As you warned, it needs some param try before scf.tl.convert_to_soft works, but it's much easier to test this than ppt parameters. After scf.tl.convert_to_soft, pseudotime now can be calculated and the results look good. But there are still some other problems which I could not get through yet. I'm not sure if this is still relevant in this thread, I could open a new one if you think it's necesary.

a plotting issue

image

some error possibly related to wrong/missing adata attr

image

some error possibly related to wrong/missing adata attr

image

thx!

LouisFaure commented 2 years ago

I have now released version 0.9.0, which solves the pseudotime issue for elpigraph! I have also included a explore_sigma function which should help choosing the right one. I have made a tutorial about its usage here. In your case it is possible that the sigma is too high, leading to a collpase of the points, but it is true that elpigraph can more reliably construct trees without too much tweaking, that is why we have included it in scFates!

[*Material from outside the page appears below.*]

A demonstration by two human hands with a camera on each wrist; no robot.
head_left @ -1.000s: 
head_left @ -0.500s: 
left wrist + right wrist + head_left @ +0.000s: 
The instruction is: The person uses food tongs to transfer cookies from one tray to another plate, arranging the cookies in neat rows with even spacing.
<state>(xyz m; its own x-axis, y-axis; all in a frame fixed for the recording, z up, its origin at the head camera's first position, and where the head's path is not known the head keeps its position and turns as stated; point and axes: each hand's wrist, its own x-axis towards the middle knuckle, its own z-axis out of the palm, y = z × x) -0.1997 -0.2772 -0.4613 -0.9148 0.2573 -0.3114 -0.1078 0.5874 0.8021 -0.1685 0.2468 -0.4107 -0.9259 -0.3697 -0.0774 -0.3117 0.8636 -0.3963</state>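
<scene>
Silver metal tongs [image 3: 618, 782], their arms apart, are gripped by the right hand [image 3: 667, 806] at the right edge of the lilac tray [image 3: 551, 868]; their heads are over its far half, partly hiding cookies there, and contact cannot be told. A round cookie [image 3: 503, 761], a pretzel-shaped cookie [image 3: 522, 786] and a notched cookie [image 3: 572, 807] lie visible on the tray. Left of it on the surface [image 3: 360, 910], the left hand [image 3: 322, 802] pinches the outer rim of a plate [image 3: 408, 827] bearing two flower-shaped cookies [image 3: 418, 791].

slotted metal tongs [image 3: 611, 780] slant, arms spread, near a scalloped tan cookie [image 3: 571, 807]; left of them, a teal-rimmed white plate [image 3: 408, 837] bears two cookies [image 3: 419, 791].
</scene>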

Concerning the plotting issues, except for the last one which I can fix quickly, it is hard to figure out what is wrong, maybe the best would that you send me an anonymized save of your anndata object so I can have a closer look into it!

LouisFaure commented 2 years ago

I am closing this issue by letting you know that I have released version v0.9.1, where I changed the pseudotime calculation method to the one used by elpigraph itself, as it leads to better pseudotime ordering of cells (somehow my approach still was generating gaps and was collapsing cells towards principal points).

For the plotting issues feel free to open a new issue!